We agree with many of Carlzon's views, and have taken them a step further to mobilise the concept of 'Moments of Truth' and begin to work with it. Imonic believe that the management of these interactions with customers is fundamental to managing performance, and hence customer satisfaction and relationships.

One of the starting points is to be absolutely clear on what interactions you have with customers. All our clients tend to be amazed at how revealing an investigation into this can be, and at the sheer number of opportunities they actually have "to mess things up!"

Interactions come in the following five forms:

  • Written (emails, letters, invoices, contracts, etc).
  • In person (visits, sales meetings, social or hospitality).
  • Goods/services (interaction with the product or service itself, such as product function, presentation or packaging).
  • Electronic (e-commerce, web site).
  • Telephone (both inbound and outbound).

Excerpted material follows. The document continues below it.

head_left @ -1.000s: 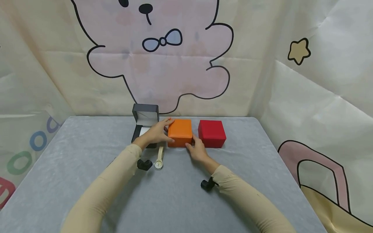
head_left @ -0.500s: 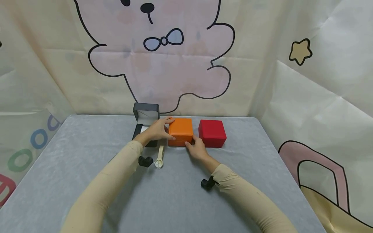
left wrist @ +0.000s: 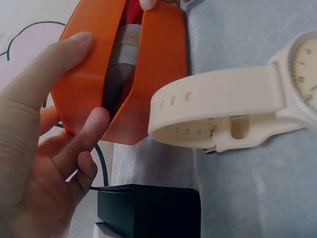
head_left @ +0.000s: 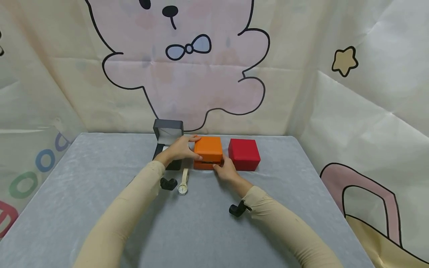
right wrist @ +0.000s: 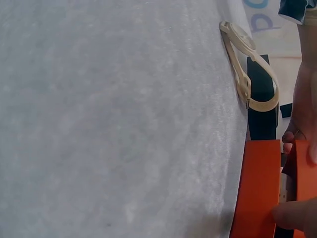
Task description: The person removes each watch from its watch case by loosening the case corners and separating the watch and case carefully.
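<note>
Orange hinged box [head_left: 208, 152]: centre of the head view, on the grey table [head_left: 100, 178], between an open black box [head_left: 167, 143] at its left and a closed red box [head_left: 244, 153] at its right. Lid parted from base by a narrow dark gap; a pale cushion shows inside in the left wrist view.

Left hand [head_left: 179, 149]: fingers curled round the box's left edge, thumb on the front lip, fingertips on the lid. Holds the lid side.

Right hand [head_left: 226, 171]: fingers at the lower right front corner of the box, thumb pressed on the base in the right wrist view. Steadies the lower half.

Cream wristwatch [head_left: 183, 182]: lies loose on the table just below the black box, strap buckled in a loop, untouched by either hand.

Progress, as judged: opening of the orange box is barely begun; the lid is only cracked and has most of its swing left. Black box stands fully open with its white insert showing. Red box remains shut. Watch sits outside every box.
</note>
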The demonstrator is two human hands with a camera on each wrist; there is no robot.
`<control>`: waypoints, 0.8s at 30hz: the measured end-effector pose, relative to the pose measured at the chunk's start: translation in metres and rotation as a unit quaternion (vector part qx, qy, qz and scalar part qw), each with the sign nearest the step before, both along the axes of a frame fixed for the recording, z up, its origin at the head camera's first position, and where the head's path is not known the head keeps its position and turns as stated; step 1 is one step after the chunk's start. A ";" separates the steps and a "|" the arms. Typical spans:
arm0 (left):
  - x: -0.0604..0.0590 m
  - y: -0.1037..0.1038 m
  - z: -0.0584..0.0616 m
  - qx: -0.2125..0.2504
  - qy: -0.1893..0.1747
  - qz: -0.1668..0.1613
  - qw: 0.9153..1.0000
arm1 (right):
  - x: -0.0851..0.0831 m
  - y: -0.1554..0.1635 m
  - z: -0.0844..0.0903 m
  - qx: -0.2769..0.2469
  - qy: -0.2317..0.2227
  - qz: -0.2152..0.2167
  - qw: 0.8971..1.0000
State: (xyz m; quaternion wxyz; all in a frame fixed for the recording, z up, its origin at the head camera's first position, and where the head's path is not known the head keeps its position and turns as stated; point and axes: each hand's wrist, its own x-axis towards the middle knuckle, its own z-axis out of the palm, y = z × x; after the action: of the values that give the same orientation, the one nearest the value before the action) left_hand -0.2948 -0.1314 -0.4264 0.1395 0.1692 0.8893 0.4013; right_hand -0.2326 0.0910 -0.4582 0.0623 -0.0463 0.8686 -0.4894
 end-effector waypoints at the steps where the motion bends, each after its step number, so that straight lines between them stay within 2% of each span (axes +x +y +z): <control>1: 0.000 -0.001 0.000 0.008 -0.005 0.002 1.000 | 0.000 -0.001 0.000 0.002 -0.006 -0.002 1.000; 10: -0.001 -0.004 -0.008 0.075 -0.048 0.035 0.995 | 0.001 -0.002 0.003 0.006 -0.052 -0.022 0.998; 24: -0.007 0.003 -0.014 0.129 -0.059 0.090 0.986 | -0.002 -0.003 0.002 0.000 -0.058 -0.011 0.998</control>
State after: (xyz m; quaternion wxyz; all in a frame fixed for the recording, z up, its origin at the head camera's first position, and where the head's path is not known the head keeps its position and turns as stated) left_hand -0.3017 -0.1286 -0.4407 0.1318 0.0815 0.8319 0.5329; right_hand -0.2350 0.0880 -0.4557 0.1076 -0.0085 0.8639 -0.4920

Interactions can be identified by the audit of various processes and actual customer purchases. Imonic run workshops to demonstrate simple exercises that help you achieve this quickly.

Once identified, your bank of interactions (it is not uncommon for the number to be greater than 200). These interactions can then form the core of any future work you undertake to improve the effectiveness of your customer management.

Examples would include: prioritizing interactions to provide the questions for customer satisfaction surveys or using the results of how customers rate these interactions to look at process improvement.

Considering interactions with your products post-sale is also an excellent way of improving "ease of use", thereby making your organisation easy to do business with.

Once you have identified and prioritized your interactions, and asked your customers to rate your performance against competitors, then your priorities for customer retention and growth begin to emerge.